▶ [BRIEF]:
Line by line, restate the material exactly.
--- START ---
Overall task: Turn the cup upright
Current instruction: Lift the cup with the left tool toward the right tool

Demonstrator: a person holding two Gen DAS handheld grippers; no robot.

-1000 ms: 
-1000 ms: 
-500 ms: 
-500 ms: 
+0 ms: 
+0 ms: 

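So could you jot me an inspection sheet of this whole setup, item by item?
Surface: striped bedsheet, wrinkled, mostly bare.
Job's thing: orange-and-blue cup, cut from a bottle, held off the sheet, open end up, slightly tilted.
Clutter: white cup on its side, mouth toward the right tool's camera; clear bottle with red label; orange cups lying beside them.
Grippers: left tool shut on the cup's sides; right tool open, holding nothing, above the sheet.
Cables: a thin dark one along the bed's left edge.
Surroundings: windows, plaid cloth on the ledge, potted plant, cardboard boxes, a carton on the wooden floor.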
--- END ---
▶ [ANSWER TO THIS PROBLEM]:
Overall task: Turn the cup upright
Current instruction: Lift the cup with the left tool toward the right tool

Demonstrator: a person holding two Gen DAS handheld grippers; no robot.

-1000 ms: 
-1000 ms: 
-500 ms: 
-500 ms: 
+0 ms: 
+0 ms: 

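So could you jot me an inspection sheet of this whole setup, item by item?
Surface: striped bedsheet, wrinkled, mostly bare.
Job's thing: orange-and-blue cup, cut from a bottle, held off the sheet, open end up, slightly tilted.
Clutter: white cup on its side, mouth toward the right tool's camera; clear bottle with red label; orange cups lying beside them.
Grippers: left tool shut on the cup's sides; right tool open, holding nothing, above the sheet.
Cables: a thin dark one along the bed's left edge.
Surroundings: windows, plaid cloth on the ledge, potted plant, cardboard boxes, a carton on the wooden floor.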

The response to the exercise has been completed.